* **Assigned task**
All the entries, exactly as they read, must be written out again.
═══ Records for the task ═══
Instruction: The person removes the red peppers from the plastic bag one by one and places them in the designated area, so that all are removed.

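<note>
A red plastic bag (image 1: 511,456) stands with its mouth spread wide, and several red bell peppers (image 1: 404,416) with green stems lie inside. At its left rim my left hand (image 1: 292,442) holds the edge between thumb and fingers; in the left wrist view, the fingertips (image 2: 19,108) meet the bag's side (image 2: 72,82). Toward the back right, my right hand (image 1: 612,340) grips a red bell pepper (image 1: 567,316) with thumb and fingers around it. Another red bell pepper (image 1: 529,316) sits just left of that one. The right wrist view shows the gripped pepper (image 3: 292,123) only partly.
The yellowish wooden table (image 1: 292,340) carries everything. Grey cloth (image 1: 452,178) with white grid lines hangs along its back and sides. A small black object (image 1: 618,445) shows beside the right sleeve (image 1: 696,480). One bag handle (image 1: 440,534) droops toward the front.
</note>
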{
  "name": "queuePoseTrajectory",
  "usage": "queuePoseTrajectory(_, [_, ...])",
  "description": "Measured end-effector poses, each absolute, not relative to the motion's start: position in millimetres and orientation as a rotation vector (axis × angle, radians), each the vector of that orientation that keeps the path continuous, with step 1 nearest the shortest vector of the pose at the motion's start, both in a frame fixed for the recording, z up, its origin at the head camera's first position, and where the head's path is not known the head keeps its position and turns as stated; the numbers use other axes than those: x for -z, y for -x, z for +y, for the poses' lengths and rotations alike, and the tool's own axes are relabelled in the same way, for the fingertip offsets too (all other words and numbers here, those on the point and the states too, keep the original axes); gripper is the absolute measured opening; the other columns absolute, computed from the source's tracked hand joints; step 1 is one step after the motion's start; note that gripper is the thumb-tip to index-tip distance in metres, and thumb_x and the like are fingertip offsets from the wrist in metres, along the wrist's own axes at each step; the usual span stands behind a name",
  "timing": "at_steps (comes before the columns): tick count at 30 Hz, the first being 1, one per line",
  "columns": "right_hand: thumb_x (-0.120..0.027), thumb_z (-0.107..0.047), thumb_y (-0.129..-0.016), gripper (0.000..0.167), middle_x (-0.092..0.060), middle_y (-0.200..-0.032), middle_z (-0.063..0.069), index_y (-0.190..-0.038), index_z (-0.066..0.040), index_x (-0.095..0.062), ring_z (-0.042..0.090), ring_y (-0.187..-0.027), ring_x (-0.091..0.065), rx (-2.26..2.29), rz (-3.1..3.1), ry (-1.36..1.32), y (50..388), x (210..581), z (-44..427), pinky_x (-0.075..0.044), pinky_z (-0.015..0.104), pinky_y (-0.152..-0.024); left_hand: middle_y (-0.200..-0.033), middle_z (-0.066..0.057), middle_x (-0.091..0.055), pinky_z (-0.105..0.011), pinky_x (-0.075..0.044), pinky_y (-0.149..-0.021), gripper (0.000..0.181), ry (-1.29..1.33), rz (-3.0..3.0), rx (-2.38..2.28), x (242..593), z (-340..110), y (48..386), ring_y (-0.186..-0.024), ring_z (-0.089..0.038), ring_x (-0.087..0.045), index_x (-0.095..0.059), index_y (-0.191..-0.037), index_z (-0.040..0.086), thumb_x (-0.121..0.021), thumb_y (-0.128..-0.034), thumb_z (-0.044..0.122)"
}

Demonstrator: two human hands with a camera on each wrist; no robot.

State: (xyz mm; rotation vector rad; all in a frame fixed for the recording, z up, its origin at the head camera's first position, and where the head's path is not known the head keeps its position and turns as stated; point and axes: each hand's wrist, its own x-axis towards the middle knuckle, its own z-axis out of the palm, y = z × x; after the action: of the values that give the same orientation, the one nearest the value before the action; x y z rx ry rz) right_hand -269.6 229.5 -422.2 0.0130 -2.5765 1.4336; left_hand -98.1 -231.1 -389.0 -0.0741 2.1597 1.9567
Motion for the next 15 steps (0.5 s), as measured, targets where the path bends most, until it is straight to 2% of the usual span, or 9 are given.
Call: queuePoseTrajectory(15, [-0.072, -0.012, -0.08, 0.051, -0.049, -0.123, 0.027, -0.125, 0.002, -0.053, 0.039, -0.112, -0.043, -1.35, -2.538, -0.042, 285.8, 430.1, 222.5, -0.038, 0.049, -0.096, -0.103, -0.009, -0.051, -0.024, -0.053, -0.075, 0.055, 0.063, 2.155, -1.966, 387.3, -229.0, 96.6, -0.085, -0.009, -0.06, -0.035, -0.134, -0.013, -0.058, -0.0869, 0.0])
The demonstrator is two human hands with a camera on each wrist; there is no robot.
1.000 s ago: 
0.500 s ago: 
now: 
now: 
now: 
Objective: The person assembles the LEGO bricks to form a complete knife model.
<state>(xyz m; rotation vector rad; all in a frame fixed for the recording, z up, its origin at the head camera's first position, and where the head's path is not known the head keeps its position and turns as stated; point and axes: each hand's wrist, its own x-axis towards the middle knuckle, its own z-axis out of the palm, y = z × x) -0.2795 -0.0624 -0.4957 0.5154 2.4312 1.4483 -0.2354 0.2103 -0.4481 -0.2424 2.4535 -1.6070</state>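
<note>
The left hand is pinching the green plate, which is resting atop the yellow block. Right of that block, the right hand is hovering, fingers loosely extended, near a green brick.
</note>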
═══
* **Output for this task**
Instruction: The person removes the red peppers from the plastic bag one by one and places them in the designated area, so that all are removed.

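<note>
A red plastic bag (image 1: 511,456) stands with its mouth spread wide, and several red bell peppers (image 1: 404,416) with green stems lie inside. At its left rim my left hand (image 1: 292,442) holds the edge between thumb and fingers; in the left wrist view, the fingertips (image 2: 19,108) meet the bag's side (image 2: 72,82). Toward the back right, my right hand (image 1: 612,340) grips a red bell pepper (image 1: 567,316) with thumb and fingers around it. Another red bell pepper (image 1: 529,316) sits just left of that one. The right wrist view shows the gripped pepper (image 3: 292,123) only partly.
The yellowish wooden table (image 1: 292,340) carries everything. Grey cloth (image 1: 452,178) with white grid lines hangs along its back and sides. A small black object (image 1: 618,445) shows beside the right sleeve (image 1: 696,480). One bag handle (image 1: 440,534) droops toward the front.
</note>
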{
  "name": "queuePoseTrajectory",
  "usage": "queuePoseTrajectory(_, [_, ...])",
  "description": "Measured end-effector poses, each absolute, not relative to the motion's start: position in millimetres and orientation as a rotation vector (axis × angle, radians), each the vector of that orientation that keeps the path continuous, with step 1 nearest the shortest vector of the pose at the motion's start, both in a frame fixed for the recording, z up, its origin at the head camera's first position, and where the head's path is not known the head keeps its position and turns as stated; the numbers use other axes than those: x for -z, y for -x, z for +y, for the poses' lengths and rotations alike, and the tool's own axes are relabelled in the same way, for the fingertip offsets too (all other words and numbers here, those on the point and the states too, keep the original axes); gripper is the absolute measured opening; the other columns absolute, computed from the source's tracked hand joints; step 1 is one step after the motion's start; note that gripper is the thumb-tip to index-tip distance in metres, and thumb_x and the like are fingertip offsets from the wrist in metres, along the wrist's own axes at each step; the usual span stands behind a name",
  "timing": "at_steps (comes before the columns): tick count at 30 Hz, the first being 1, one per line",
  "columns": "right_hand: thumb_x (-0.120..0.027), thumb_z (-0.107..0.047), thumb_y (-0.129..-0.016), gripper (0.000..0.167), middle_x (-0.092..0.060), middle_y (-0.200..-0.032), middle_z (-0.063..0.069), index_y (-0.190..-0.038), index_z (-0.066..0.040), index_x (-0.095..0.062), ring_z (-0.042..0.090), ring_y (-0.187..-0.027), ring_x (-0.091..0.065), rx (-2.26..2.29), rz (-3.1..3.1), ry (-1.36..1.32), y (50..388), x (210..581), z (-44..427), pinky_x (-0.075..0.044), pinky_z (-0.015..0.104), pinky_y (-0.152..-0.024); left_hand: middle_y (-0.200..-0.033), middle_z (-0.066..0.057), middle_x (-0.091..0.055), pinky_z (-0.105..0.011), pinky_x (-0.075..0.044), pinky_y (-0.149..-0.021), gripper (0.000..0.181), ry (-1.29..1.33), rz (-3.0..3.0), rx (-2.38..2.28), x (242..593), z (-340..110), y (48..386), ring_y (-0.186..-0.024), ring_z (-0.089..0.038), ring_x (-0.087..0.045), index_x (-0.095..0.059), index_y (-0.191..-0.037), index_z (-0.040..0.086), thumb_x (-0.121..0.021), thumb_y (-0.128..-0.034), thumb_z (-0.044..0.122)"
}

Demonstrator: two human hands with a camera on each wrist; no robot.

State: (xyz mm; rotation vector rad; all in a frame fixed for the recording, z up, its origin at the head camera's first position, and where the head's path is not known the head keeps its position and turns as stated; point and axes: each hand's wrist, its own x-axis towards the middle knuckle, its own z-axis out of the palm, y = z × x; after the action: of the values that give the same orientation, the one nearest the value before the action; x y z rx ry rz) right_hand -269.6 229.5 -422.2 0.0130 -2.5765 1.4336; left_hand -98.1 -231.1 -389.0 -0.0741 2.1597 1.9567
Motion for the next 15 steps (0.5 s), as measured, targets where the path bends most, until it is straight to 2% of the usual span, or 9 are given.
Call: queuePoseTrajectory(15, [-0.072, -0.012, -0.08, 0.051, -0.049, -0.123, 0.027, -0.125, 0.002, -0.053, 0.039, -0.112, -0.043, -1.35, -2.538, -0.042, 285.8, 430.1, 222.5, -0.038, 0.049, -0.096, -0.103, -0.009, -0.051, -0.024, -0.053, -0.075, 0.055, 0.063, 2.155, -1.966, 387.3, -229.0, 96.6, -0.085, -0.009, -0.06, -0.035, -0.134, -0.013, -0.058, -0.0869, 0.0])
The demonstrator is two human hands with a camera on each wrist; there is no robot.
1.000 s ago: 
0.500 s ago: 
now: 
now: 
now: 
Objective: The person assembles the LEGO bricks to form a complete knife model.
<state>(xyz m; rotation vector rad; all in a frame fixed for the recording, z up, its origin at the head camera's first position, and where the head's path is not known the head keeps its position and turns as stated; point and axes: each hand's wrist, its own x-axis towards the middle knuckle, its own z-axis out of the palm, y = z × x) -0.2795 -0.0624 -0.4957 0.5154 2.4312 1.4483 -0.2354 0.2103 -0.4481 -0.2424 2.4535 -1.6070</state>
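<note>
The left hand is pinching the green plate, which is resting atop the yellow block. Right of that block, the right hand is hovering, fingers loosely extended, near a green brick.
</note>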

There is nothing further to the answer.